Pero sería ingenuo no señalar lo evidente: un agente de tránsito en Tijuana recibe un salario base que apenas cubre la subsistencia en una de las ciudades más caras de México. Esa precariedad abre la puerta al soborno. No es justificación, pero sí es un factor que explica por qué el uniforme se convierte en instrumento de extorsión. Se necesita profesionalización y un ingreso digno que cierre la válvula de la tentación. No hay estrategia anticorrupción seria si no se empieza por ahí.

La corrupción en los corralones es un cáncer difícil de erradicar, y como todo cáncer, empieza en células pequeñas pero termina invadiendo todo el organismo. Lo vemos en las calles con oficiales y grúas, lo vemos en oficinas donde se archivan las quejas, lo vemos en representantes que, con discursos de legalidad, permiten que la podredumbre siga avanzando. Es un mal que se extiende cuando la ciudadanía se acostumbra y baja la cabeza, cuando se paga por debajo de la mesa para "no dar vueltas", cuando se piensa que así funciona todo.

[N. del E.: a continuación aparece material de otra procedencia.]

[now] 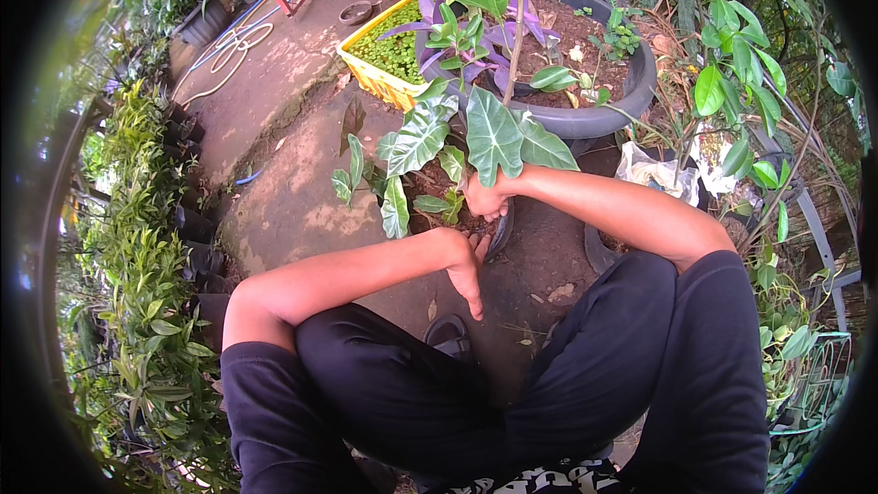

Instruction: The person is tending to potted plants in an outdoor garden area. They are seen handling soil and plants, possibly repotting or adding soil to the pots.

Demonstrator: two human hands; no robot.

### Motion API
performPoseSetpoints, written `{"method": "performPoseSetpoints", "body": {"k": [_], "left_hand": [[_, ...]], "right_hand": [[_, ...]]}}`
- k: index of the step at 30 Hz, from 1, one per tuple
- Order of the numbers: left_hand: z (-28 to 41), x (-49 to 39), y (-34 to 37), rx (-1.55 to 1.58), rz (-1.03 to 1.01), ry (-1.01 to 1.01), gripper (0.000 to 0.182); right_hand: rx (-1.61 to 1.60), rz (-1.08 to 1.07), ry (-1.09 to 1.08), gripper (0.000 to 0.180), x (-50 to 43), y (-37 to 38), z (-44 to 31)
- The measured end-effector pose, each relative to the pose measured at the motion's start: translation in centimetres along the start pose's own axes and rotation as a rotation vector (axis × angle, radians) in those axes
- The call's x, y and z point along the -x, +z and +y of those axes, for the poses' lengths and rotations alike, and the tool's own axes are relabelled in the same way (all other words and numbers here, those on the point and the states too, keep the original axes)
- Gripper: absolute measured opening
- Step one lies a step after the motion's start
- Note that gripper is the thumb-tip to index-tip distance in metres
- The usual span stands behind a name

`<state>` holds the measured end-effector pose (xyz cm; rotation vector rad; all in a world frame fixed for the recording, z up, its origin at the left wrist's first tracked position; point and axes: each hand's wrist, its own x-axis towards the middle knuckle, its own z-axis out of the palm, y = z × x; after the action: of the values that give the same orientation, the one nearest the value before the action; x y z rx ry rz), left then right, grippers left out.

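Observation:
A dark plant pot (504, 233) filled with brown soil stands on the ground before me. In it grow leafy plants, among them one with large arrow-shaped green leaves (492, 134). My left hand (459, 264) rests at the pot's near rim, its fingertips by the soil and the thumb stretched away, holding nothing that I can see. My right hand (487, 199) reaches into the pot's right side beneath a big leaf, fingers curled down at the soil. Whether it grips something is hidden.
Beyond the pot stand a yellow plastic basket (384, 86) of small green plants and a large black tub (583, 123) with soil and purple-leaved plants. A hose (236, 48) lies coiled at upper left. Potted plants (151, 288) line the left; crumpled plastic (658, 171) lies right.

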<state>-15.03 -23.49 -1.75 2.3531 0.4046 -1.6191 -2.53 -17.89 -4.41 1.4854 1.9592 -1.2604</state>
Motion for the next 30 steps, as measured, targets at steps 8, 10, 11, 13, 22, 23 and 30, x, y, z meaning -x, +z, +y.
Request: {"method": "performPoseSetpoints", "body": {"k": [8,10,11,13,22,23,30], "left_hand": [[0.0,0.0,0.1,-0.031,0.019,0.012,0.143],[-0.1,0.0,0.1,-0.016,0.024,0.009,0.143],[-0.1,0.0,0.1,-0.009,0.026,0.007,0.142],[-0.2,0.0,0.1,0.002,0.03,0.0,0.142],[0.1,0.6,-1.5,-0.007,-0.259,0.019,0.133],[-0.1,0.3,-1.3,-0.003,-0.269,0.02,0.133],[-0.2,1.4,-0.8,-0.024,-0.086,-0.038,0.14]], "right_hand": [[-0.07,0.005,-0.006,0.029,0.7,-0.1,-0.6],[-0.082,-0.015,-0.001,0.029,0.4,0.0,-0.4],[-0.09,-0.017,-0.008,0.029,0.2,0.0,-0.3],[-0.106,-0.022,-0.023,0.029,-0.2,0.0,0.0],[-0.085,-0.015,0.03,0.025,0.3,-0.4,-0.6],[-0.064,-0.013,0.03,0.025,0.4,-0.5,-0.6],[0.237,-0.097,0.064,0.024,-0.1,-0.9,-0.3]]}}
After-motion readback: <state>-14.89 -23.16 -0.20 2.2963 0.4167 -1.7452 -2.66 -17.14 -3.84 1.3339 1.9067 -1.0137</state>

En realidad, no debería funcionar así. La ley existe para todos y debe cumplirse para todos. El ciudadano tiene obligaciones, pero también derechos; el policía tiene deberes, pero también límites; y la autoridad tiene la responsabilidad de garantizar que el sistema no se convierta en botín. Cada vez que un auto se engancha ilegalmente a una grúa, no solo se arrastra un vehículo: se arrastra la confianza, la dignidad y el sentido de justicia de toda una ciudad.

El dilema es claro: o seguimos aceptando el negocio disfrazado de reglamento, o decidimos enfrentarlo con evidencia, con denuncias y con exigencia ciudadana. La corrupción no es una anécdota urbana ni un mal menor: es un crimen que nos empobrece a todos y que degrada lo público. Y en Tijuana, como en tantas otras ciudades del país, ya no hay espacio para callar.